Dopo aver interrotto la reazione utilizzando la soluzione di arresto EDTA, aggiungere 10 microlitri di soluzione di lavoro MG a tutti i pozzetti. Una volta miscelato il contenuto, centrifugare la piastra a 1000 x g per un minuto e incubare per 20 minuti a temperatura ambiente. Quindi misurare l’assorbanza a 630 nanometri.

Calcolare i valori medi di assorbanza per i pozzetti di reazione della sola pirofosfatasi, che sarà il valore di fondo. Quindi sottrarre il valore di fondo dai pozzetti corrispondenti nelle reazioni SAMHD1 o pirofosfatasi. Infine, tracciare i valori di assorbanza corretti per ciascun analogo nucleotidico con le condizioni tampone GTP e dGTP alfa S.

Nel presente studio, l’assorbente è aumentato con l’aumentare della concentrazione di fosfato di sodio dopo l’incubazione con reagente verde malachite e ha raggiunto la saturazione a una concentrazione di 0,25 millimolari. L’intervallo di rilevamento lineare del fosfato è visibile da 0,004 a 0,03 millimolari. Viene illustrato il requisito dei componenti del saggio per ottenere un’attività SAMHD1 misurabile.

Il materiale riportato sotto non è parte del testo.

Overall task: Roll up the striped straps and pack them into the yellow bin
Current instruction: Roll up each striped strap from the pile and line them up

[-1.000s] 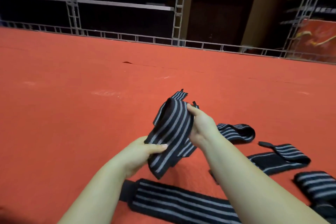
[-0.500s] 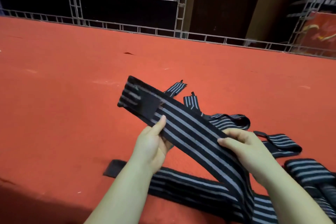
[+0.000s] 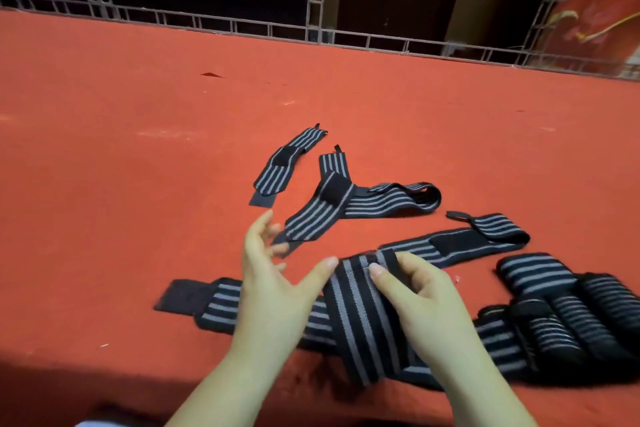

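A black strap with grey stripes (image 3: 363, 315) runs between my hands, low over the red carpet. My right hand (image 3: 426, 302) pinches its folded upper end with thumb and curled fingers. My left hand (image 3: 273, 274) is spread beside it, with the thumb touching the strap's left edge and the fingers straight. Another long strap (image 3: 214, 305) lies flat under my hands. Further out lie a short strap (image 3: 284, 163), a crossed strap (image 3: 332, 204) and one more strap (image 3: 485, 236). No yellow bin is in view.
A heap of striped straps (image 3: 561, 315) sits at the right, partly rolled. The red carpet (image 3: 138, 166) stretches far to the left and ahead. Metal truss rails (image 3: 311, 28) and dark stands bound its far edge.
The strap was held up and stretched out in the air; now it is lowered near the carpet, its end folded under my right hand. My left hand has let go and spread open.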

Né SAMHD1 né la pirofosfatasi da sole potrebbero generare un fosfato organico in presenza di dGTP. Tuttavia, quando tutti i componenti del saggio erano presenti, è stato osservato un aumento del segnale. Le curve dose-risposta ottenute per i composti inibitori di SAMHD1 hanno mostrato che l’aumento delle concentrazioni inibisce efficacemente l’attività di SAMHD1.

L’idrossiurea non inibisce l’attività di SAMHD1 in vitro, che è stata indicata dall’attività di SAMHD1 inalterata con l’aumento delle dosi di idrossiurea. Il legame del dGTP con entrambi i siti allosterici attiva SAMHD1, consentendo la successiva idrolisi di questo nucleotide, mentre gli altri tre dNTP canonici richiedono prima l’attivazione del GTP del primo sito allosterico prima di poter legare il secondo sito allosterico e quindi essere idrolizzati nel sito catalitico. Per gli analoghi nucleotidici, la clofarabina trifosfato è un attivatore del sito allosterico due e un substrato poiché l’attività è osservata in presenza di GTP.

Mentre la citarabina trifosfato è in grado di occupare solo il sito catalitico poiché dGTP alfa S è necessario per osservare l’attività. Non è stata osservata alcuna attività con gemcitabina trifosfato. A seguito dell’identificazione di piccole molecole che inibiscono SAMHD1 in questo test mediante approcci fisici, come i saggi di spostamento termico, può essere utilizzato per interrogare l’impegno del bersaglio.

Il metodo qui mostrato ci ha aiutato a capire quale dei farmaci antitumorali può essere idrolizzato da SAMHD1 e stabilire questo enzima come potenziale bersaglio terapeutico per superare la resistenza ai farmaci.